+++ Raw data +++

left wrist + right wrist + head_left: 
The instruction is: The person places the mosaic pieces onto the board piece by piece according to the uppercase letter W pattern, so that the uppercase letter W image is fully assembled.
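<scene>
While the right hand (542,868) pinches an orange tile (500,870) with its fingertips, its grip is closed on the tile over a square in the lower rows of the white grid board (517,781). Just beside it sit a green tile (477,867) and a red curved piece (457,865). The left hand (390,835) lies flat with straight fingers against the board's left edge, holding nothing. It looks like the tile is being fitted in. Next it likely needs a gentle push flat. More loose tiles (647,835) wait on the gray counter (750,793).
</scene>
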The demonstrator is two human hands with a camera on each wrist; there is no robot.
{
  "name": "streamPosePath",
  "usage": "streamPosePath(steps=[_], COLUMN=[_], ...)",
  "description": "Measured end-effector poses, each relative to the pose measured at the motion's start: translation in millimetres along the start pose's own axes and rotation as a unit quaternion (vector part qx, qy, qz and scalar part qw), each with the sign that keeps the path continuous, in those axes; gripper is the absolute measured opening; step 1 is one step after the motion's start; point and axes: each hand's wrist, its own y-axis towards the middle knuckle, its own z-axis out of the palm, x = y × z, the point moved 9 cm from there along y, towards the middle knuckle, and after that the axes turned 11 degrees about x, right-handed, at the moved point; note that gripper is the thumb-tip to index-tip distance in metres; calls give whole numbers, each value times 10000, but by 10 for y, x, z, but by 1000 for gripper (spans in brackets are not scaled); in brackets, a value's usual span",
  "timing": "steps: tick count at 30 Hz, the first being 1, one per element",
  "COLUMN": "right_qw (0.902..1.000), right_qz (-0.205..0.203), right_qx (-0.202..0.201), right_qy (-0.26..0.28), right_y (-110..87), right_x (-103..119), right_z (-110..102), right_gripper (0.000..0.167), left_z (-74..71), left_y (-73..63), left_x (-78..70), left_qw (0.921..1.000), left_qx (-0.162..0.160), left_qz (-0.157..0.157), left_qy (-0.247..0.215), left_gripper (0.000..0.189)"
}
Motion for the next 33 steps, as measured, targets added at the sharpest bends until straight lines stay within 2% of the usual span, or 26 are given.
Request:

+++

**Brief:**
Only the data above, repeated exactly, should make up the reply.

**Exercise solution:**
left wrist + right wrist + head_left: 
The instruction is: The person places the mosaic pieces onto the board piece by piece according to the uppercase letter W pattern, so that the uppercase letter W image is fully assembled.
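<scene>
While the right hand (542,868) pinches an orange tile (500,870) with its fingertips, its grip is closed on the tile over a square in the lower rows of the white grid board (517,781). Just beside it sit a green tile (477,867) and a red curved piece (457,865). The left hand (390,835) lies flat with straight fingers against the board's left edge, holding nothing. It looks like the tile is being fitted in. Next it likely needs a gentle push flat. More loose tiles (647,835) wait on the gray counter (750,793).
</scene>
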The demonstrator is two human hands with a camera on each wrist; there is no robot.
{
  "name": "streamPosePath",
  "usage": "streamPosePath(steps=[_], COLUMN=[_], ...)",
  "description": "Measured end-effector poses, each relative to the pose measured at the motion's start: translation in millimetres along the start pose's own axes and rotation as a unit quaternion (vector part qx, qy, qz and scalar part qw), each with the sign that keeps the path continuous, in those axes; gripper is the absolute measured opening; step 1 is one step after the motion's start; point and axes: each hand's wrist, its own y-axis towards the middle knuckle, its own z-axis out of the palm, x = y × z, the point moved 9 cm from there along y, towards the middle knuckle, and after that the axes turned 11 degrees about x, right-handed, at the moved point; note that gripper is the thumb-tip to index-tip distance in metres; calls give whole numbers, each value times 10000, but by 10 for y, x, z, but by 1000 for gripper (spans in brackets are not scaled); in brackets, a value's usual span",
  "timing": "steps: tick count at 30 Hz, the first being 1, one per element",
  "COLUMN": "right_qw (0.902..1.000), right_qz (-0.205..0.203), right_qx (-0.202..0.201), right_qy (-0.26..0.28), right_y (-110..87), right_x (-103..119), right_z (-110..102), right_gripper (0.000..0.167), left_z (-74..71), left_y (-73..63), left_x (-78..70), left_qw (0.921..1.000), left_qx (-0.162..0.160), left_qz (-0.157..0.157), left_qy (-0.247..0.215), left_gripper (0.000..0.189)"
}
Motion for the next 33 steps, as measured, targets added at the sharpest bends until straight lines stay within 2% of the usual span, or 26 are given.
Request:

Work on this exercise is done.